INSTRUCTIONS TO FOLLOW: First find the line with "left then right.", then reproduce it and all following lines of the data to the end, exactly and with no pictures, adding nothing.

PROVIDED MATERIAL:
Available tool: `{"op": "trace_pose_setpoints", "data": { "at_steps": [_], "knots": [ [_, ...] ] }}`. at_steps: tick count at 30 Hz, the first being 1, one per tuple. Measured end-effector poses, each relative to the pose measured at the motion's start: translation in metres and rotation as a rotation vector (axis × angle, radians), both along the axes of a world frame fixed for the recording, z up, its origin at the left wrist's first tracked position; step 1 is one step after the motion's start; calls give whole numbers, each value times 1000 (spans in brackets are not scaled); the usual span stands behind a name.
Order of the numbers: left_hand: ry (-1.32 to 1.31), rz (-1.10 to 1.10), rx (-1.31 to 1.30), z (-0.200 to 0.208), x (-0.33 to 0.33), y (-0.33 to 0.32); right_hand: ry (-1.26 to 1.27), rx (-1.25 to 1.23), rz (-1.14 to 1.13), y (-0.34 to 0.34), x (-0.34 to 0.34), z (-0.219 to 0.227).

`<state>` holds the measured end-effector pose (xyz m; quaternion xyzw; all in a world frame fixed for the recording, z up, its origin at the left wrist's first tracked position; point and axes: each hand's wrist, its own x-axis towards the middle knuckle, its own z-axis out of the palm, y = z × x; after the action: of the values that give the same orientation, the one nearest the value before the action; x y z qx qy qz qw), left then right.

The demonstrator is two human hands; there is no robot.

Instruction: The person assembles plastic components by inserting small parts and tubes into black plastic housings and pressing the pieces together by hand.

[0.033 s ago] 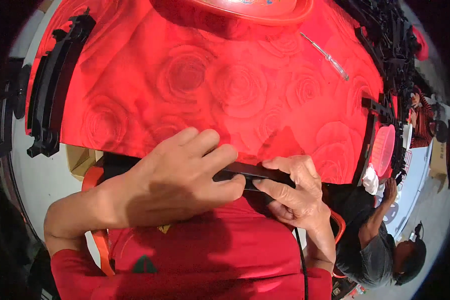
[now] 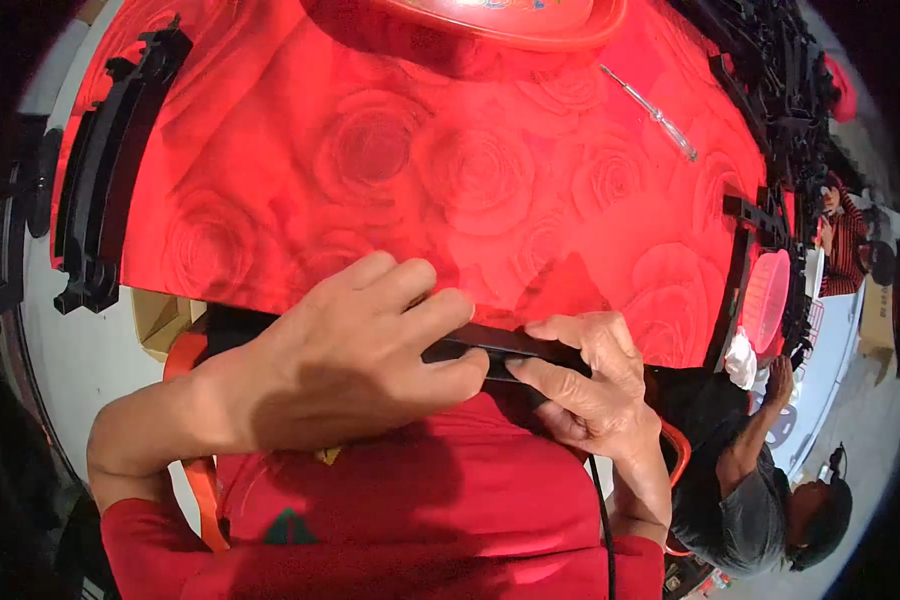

WORKED SOLUTION:
`<state>` holds the measured end-effector pose (xyz m; quaternion xyzw; all in a world frame fixed for the recording, z up, its origin at the left wrist's first tracked position; point and axes: each hand's wrist, its own x-axis towards the middle knuckle, its own z-axis out of the palm, y = z × x; after the action: of the values that give the same orientation, the one nearest the value before the action; x y z qx qy qz qw), left then right.

The demonstrator is two human hands; there is no robot.

Instruction: The person assembles plastic components by inserting small parts and tubes into black plastic housings and pressing the pieces together by hand.

[0.033 s ago] 
[now] 

That completes the exercise.